§ WHAT YOU HAVE TO DO: Find every line of the records that has "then" and return it.

§ DATA LISTING:
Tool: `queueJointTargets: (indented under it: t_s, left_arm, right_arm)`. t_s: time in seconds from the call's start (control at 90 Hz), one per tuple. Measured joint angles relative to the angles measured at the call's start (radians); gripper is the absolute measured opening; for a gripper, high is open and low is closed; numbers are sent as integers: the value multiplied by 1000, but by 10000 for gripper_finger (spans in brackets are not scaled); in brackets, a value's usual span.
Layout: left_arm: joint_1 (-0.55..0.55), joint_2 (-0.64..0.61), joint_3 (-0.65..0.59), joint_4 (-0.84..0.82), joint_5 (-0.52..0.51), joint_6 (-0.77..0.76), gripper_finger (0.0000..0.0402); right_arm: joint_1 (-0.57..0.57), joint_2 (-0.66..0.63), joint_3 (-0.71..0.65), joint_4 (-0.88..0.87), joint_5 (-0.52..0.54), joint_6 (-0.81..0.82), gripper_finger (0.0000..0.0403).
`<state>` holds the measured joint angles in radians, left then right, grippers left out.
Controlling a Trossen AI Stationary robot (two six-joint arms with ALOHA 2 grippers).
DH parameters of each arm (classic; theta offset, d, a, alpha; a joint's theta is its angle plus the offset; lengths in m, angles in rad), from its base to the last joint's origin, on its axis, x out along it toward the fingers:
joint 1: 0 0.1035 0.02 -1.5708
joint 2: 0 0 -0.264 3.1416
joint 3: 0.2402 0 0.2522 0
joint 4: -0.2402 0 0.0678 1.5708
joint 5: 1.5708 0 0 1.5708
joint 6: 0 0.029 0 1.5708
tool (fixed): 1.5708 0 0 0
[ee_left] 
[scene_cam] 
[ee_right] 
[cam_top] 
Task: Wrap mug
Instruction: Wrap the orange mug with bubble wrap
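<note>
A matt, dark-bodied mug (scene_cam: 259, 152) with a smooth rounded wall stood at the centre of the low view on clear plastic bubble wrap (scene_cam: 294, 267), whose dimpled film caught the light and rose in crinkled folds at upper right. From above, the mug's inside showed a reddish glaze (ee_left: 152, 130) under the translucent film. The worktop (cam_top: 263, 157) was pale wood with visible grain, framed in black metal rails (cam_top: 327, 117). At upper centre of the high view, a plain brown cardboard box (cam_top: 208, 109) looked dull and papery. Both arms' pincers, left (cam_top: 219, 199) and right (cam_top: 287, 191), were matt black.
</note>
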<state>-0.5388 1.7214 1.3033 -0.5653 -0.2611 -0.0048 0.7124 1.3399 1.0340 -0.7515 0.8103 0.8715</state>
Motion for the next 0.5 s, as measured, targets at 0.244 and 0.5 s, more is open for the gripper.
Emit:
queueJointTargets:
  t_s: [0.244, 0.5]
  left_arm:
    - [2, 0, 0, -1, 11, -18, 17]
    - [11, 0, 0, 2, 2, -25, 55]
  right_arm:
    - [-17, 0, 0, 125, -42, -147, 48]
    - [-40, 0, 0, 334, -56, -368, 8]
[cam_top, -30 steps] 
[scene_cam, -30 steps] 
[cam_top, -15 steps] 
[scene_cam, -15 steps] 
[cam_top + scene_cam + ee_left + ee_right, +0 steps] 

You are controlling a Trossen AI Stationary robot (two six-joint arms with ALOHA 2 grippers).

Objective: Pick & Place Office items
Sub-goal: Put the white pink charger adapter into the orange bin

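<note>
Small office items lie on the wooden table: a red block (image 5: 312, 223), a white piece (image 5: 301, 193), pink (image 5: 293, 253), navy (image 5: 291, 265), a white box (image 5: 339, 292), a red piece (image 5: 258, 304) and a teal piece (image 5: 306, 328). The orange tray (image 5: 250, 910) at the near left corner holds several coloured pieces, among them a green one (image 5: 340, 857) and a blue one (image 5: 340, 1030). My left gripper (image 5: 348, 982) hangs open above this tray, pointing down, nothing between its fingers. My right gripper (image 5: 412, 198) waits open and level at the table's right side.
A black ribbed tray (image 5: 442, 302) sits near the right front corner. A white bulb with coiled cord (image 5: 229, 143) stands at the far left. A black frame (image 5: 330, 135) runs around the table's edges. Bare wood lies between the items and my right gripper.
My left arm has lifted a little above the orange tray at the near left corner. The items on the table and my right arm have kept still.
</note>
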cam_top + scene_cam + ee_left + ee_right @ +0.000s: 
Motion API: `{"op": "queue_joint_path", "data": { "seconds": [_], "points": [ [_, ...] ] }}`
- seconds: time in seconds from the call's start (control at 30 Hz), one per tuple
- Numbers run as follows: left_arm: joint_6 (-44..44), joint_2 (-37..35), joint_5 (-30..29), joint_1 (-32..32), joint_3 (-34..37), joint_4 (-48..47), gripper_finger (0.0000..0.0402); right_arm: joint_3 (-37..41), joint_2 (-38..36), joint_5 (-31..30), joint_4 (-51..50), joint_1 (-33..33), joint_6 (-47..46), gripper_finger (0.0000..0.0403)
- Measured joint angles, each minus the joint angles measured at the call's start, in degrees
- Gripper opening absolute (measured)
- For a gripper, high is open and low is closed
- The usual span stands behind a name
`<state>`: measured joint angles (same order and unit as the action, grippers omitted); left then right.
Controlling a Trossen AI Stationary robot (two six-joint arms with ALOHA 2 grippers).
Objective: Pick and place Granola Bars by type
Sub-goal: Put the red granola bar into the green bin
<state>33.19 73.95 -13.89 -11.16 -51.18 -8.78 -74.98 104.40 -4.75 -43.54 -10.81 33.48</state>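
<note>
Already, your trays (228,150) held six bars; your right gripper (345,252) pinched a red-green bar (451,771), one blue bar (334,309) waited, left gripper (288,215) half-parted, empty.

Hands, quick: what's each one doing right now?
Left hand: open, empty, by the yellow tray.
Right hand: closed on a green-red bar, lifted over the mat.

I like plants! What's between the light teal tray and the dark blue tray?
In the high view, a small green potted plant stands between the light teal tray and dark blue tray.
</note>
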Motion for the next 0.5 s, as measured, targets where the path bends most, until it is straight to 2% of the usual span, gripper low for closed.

§ OUTPUT FOR THIS EXERCISE:
`<state>` holds the measured joint angles in radians, left then right, grippers left out.
`<state>`: measured joint angles (same order and unit as the action, grippers omitted); left then right.

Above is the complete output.